*Exercise aim*
Only the lines from the beginning of the material below through the line with "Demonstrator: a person" should be retyped exactly, and pictures are to be skipped.

*Task material*
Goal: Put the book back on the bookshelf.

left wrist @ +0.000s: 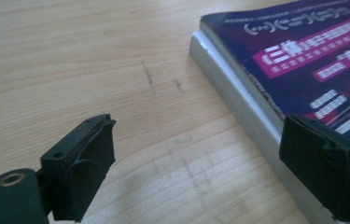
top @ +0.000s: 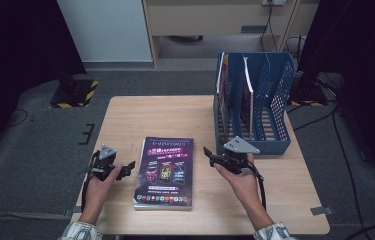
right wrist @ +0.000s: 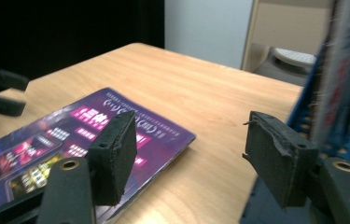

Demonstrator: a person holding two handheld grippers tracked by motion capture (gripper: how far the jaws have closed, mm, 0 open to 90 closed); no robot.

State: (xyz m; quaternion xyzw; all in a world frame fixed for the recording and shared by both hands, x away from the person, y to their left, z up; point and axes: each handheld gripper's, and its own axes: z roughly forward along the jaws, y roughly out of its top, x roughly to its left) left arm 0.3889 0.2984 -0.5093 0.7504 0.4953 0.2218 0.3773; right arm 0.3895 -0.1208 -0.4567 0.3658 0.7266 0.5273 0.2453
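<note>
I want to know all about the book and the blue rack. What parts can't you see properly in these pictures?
- Book cover words: too small in the high view, cut off by the edge in the left gripper view.
- Books standing in the blue rack: its mesh walls hide their covers in the high view.
- Rack in the right gripper view: blurred, cut off at the right edge.

A purple-covered paperback book (top: 164,172) lies flat on the pale wooden table (top: 175,115), left of the blue perforated plastic file rack (top: 267,100) at its far right.

Bare tabletop (top: 125,120) left & behind book (top: 165,172); blue file rack (top: 255,105) blocks the far-right side, w/ books inside.
</note>
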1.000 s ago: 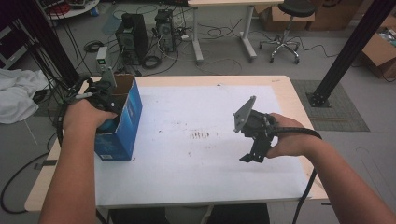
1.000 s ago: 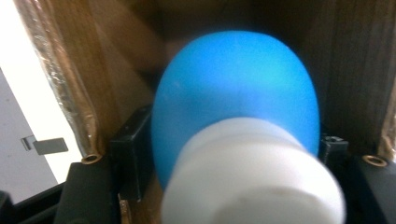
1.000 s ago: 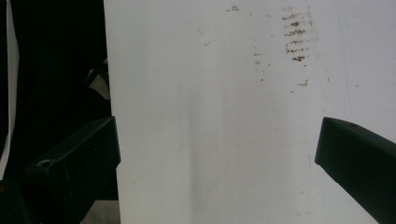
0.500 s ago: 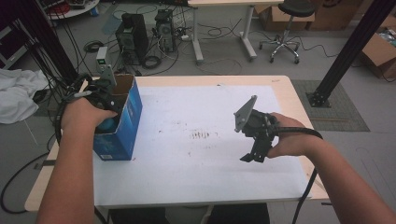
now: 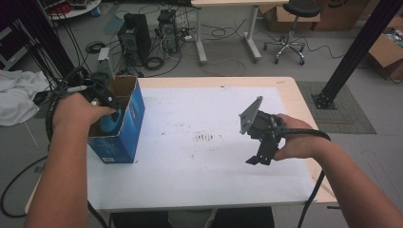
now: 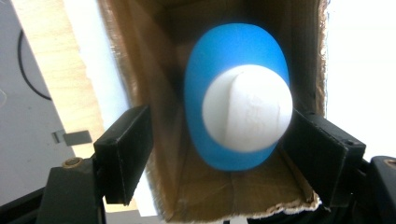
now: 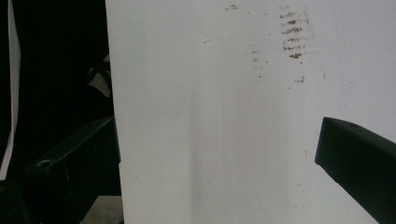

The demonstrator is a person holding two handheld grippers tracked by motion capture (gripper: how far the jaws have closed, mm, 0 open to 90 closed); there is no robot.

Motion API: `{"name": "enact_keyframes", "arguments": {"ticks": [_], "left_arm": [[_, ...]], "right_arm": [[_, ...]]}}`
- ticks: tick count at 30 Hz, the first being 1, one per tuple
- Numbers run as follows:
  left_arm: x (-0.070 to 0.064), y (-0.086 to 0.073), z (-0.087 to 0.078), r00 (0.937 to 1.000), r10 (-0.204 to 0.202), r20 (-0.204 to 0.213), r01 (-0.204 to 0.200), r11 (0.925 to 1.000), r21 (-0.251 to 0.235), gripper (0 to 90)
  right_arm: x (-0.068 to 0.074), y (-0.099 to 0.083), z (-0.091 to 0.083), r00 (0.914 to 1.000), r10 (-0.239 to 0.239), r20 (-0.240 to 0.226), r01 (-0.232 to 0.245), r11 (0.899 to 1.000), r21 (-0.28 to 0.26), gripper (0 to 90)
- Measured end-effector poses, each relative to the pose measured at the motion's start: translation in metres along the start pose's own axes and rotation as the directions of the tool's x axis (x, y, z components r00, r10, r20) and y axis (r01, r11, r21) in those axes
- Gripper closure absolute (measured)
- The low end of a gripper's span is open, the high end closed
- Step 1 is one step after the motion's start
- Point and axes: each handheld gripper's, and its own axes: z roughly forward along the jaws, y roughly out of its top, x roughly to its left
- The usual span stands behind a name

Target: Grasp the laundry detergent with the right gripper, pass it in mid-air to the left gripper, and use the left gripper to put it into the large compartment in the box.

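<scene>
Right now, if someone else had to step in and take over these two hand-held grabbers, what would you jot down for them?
Left gripper: over the open top of the blue cardboard box, jaws open on either side of the blue plastic bottle with a white cap, not closed on it.
Right gripper: open, holding nothing, hanging above the white table cover near the table's front right.
Things: the bottle stands inside the box, which sits at the table's left edge.
Done: left gripper lined up with the bottle.
Left: probably either closing on the bottle or drawing the left gripper clear; which one, the pictures do not settle.
</scene>
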Motion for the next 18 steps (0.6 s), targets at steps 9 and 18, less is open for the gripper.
{"name": "enact_keyframes", "arguments": {"ticks": [9,18], "left_arm": [[-0.003,-0.006,-0.017,0.9996,0.023,0.017,-0.023,0.9994,-0.025,20.0],[-0.01,-0.009,-0.032,0.9979,0.064,-0.008,-0.064,0.9974,-0.033,16.6]], "right_arm": [[0.0,0.001,-0.003,1.0,0.004,0.003,-0.004,1.0,0.01,0.0],[0.002,0.004,-0.006,1.0,-0.005,0.008,0.005,1.0,0.016,0.0]]}}
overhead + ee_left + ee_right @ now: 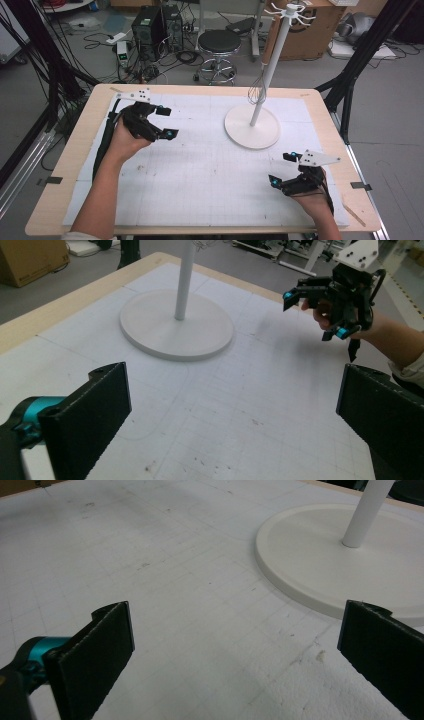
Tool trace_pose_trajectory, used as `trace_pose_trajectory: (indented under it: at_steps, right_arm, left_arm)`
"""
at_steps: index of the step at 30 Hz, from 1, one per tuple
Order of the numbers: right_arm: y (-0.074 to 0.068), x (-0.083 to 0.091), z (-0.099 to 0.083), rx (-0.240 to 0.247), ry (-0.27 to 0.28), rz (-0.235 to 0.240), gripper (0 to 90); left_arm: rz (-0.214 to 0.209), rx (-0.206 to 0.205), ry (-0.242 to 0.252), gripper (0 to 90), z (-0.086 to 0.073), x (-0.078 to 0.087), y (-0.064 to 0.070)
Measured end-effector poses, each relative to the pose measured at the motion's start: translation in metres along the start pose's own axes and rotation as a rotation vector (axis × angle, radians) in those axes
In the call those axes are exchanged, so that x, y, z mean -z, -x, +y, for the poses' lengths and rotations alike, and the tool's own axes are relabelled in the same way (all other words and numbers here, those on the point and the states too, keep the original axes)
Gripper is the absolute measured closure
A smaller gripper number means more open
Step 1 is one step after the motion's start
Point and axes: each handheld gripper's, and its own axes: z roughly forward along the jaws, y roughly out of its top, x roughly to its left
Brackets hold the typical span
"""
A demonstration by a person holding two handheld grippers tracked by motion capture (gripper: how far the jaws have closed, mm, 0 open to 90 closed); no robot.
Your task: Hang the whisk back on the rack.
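Left gripper (166,122) upper left of high view, jaws wide apart, holding nothing. Right gripper (283,169) lower right, jaws also wide apart, nothing held. White stand (251,129) w/ whisk (255,93) hanging beside its pole, upper centre-right on table (75,150), apart from both.

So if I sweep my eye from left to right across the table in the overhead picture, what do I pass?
Left gripper, held open → white stand's round base, with a whisk hanging beside its pole → right gripper, also open.
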Motion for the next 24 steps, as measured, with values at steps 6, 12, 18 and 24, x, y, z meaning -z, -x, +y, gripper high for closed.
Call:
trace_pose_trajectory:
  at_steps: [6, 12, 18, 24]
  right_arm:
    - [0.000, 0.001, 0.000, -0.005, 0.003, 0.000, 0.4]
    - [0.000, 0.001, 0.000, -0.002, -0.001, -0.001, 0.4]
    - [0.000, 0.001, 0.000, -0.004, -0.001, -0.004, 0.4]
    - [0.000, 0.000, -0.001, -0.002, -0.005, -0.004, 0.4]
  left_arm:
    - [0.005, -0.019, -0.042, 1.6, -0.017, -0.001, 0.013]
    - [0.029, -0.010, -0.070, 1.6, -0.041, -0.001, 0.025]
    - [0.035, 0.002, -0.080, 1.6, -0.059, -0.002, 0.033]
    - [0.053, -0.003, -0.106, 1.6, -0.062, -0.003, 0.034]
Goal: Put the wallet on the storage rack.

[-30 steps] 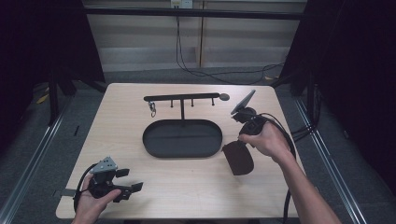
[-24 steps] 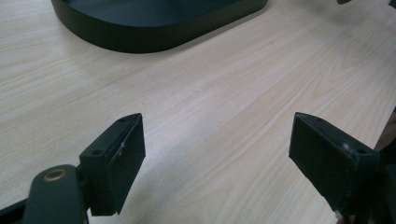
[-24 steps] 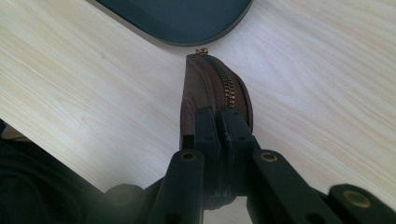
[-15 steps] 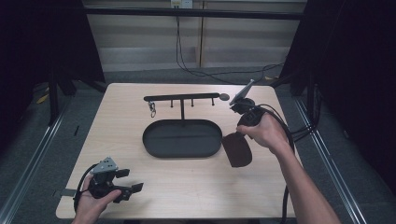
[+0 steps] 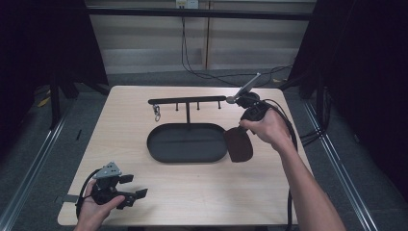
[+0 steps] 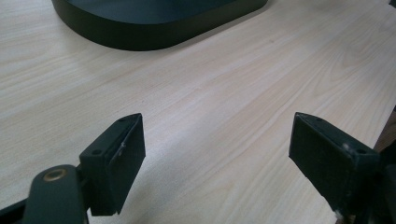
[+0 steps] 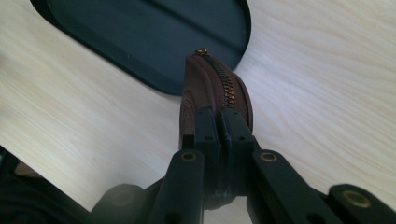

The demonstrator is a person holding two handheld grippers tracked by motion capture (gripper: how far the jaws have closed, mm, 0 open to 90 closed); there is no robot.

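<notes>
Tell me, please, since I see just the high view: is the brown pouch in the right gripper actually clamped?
Observer: Yes. In the right gripper view the right gripper has its jaws closed on the edge of the brown pouch.
Operator: Thank you. Is its zip closed?
Observer: The brass zip runs closed along the top edge, its end toward the black tray.
Operator: And the left gripper?
Observer: In the left gripper view the left gripper has its jaws wide apart over bare table, holding nothing.
</notes>
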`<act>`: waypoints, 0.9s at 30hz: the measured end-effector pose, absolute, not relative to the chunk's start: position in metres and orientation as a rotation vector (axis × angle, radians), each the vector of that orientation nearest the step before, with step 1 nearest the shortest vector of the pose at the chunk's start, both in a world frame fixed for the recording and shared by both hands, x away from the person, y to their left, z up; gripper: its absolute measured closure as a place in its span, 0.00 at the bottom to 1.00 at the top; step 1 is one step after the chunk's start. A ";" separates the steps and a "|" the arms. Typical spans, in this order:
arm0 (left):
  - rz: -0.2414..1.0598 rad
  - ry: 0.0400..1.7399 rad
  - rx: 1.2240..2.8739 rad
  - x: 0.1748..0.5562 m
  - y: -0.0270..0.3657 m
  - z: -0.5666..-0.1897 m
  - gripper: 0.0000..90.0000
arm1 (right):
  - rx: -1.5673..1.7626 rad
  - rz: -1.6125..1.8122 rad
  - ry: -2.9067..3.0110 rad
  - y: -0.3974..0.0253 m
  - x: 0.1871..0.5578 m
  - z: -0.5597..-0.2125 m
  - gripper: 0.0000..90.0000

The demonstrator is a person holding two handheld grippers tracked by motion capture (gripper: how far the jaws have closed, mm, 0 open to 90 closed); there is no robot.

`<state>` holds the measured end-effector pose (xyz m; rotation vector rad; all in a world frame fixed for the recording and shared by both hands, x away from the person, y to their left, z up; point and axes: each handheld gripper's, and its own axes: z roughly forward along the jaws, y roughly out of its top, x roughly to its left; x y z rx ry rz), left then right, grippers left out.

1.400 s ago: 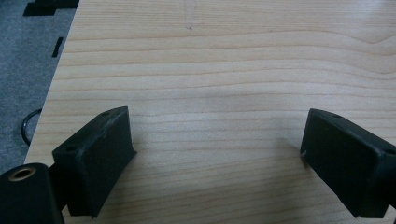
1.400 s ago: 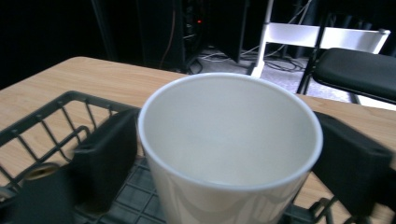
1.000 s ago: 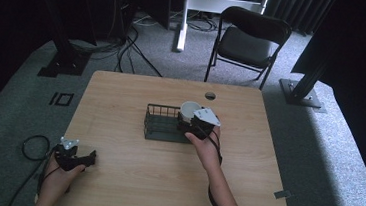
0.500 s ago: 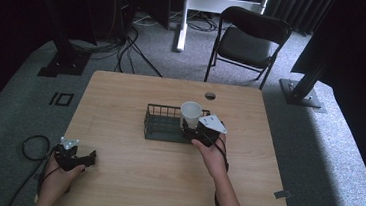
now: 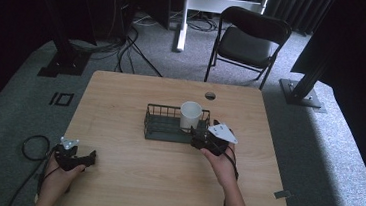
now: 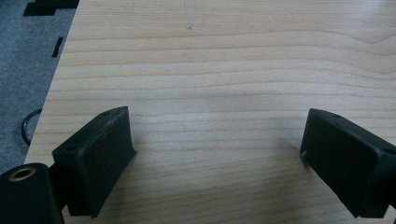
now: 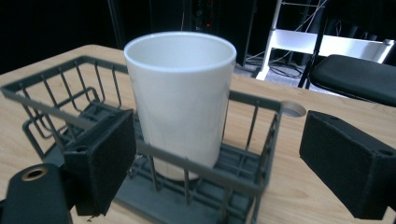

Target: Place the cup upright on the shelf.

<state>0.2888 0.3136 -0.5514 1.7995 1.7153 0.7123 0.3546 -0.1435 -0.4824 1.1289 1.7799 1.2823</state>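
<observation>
A white cup (image 5: 190,114) stands upright in the right end of a dark wire basket (image 5: 161,126) at the middle of the wooden table (image 5: 129,178). My right gripper (image 5: 199,135) is just off the basket's right front corner, open, with nothing between its jaws. In the right gripper view the cup (image 7: 182,93) rises behind the basket's wire wall (image 7: 243,182), ahead of the open right gripper (image 7: 219,140). My left gripper (image 5: 88,157) rests near the table's front left, open. The left gripper (image 6: 215,135) has bare wood between its jaws.
A round cable hole (image 5: 210,95) sits in the table behind the basket. A black folding chair (image 5: 246,41) stands beyond the far edge, with cables and stand feet on the grey carpet. A cable loop (image 5: 31,146) lies off the table's left front corner.
My right gripper has drawn back from the cup toward the person, leaving the cup standing in the basket. The left gripper has not moved.
</observation>
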 end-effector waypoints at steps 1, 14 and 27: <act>0.712 1.716 1.799 0.289 0.314 -0.551 0.11 | 1.129 1.281 1.784 -0.145 0.353 -0.484 0.12; 0.712 1.716 1.800 0.289 0.314 -0.551 0.11 | 1.197 1.256 1.811 -0.173 0.343 -0.508 0.12; 0.712 1.715 1.800 0.289 0.314 -0.551 0.11 | 1.262 1.189 1.839 -0.202 0.334 -0.525 0.12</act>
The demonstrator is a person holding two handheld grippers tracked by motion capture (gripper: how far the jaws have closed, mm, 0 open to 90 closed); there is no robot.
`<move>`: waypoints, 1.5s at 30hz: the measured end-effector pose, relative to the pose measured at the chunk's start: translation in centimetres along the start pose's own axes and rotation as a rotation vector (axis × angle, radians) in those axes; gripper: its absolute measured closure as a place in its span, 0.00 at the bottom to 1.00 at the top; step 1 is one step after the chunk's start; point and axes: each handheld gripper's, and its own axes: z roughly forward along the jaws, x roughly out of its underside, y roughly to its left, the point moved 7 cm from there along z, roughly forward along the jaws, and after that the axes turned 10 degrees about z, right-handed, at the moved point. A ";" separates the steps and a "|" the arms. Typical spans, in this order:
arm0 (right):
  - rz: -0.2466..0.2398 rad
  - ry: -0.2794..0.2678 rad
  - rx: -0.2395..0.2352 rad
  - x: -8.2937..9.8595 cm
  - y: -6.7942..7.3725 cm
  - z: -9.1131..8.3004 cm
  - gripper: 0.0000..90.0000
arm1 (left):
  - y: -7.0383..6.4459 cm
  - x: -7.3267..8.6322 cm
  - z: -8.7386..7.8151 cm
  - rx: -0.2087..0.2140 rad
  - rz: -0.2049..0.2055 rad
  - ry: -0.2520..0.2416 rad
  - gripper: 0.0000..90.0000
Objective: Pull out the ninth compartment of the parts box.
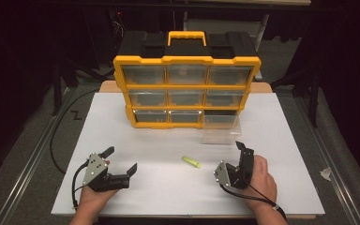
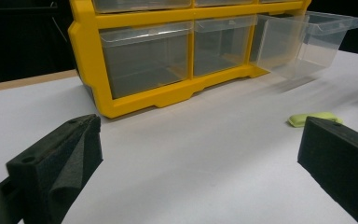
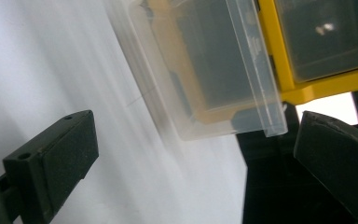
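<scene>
Drawer (image 1: pixel 221 127) at lower right of the yellow organizer (image 1: pixel 186 91) is pulled out, clear plastic, sticking fwd onto the white table (image 1: pixel 281 154); looks empty from the left gripper view, though hard to be sure. Small yellow-green piece (image 1: pixel 191 161) lies flat on the table, centre of high view, just below-left of the drawer and well apart from it. In the left gripper view it sits at mid right, by the right jaw tip.

Right gripper (image 1: pixel 242 161) at lower right of high view, jaws wide apart, holding nothing, rolled on its side w/ tips toward the drawer. Left gripper (image 1: pixel 120 162) at lower left, jaws also wide, empty, resting low near the table.

Judgement: step in hand is likely picking the piece up and dropping it in the open drawer. Right gripper is nearer to both.

To do it well:
- piece is thin and flat, so come in steep w/ jaw tips nearly on the table, straddling its short axis
- close slow; foam pads may push it sideways
- lift clear of the drawer's front lip before moving over, release low inside
- keep left gripper parked, or use it to steady the organizer if the drawer gets nudged
</scene>
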 end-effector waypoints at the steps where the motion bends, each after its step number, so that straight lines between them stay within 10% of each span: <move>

*Exercise output*
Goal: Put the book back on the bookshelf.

left wrist @ +0.000s: 
top @ +0.000s: 
right wrist @ +0.000s: 

Demonstrator: a person holding two handheld grippers tracked by motion capture (gripper: how far the jaws have closed, mm, 0 open to 90 closed); no robot.

The given output is the complete response.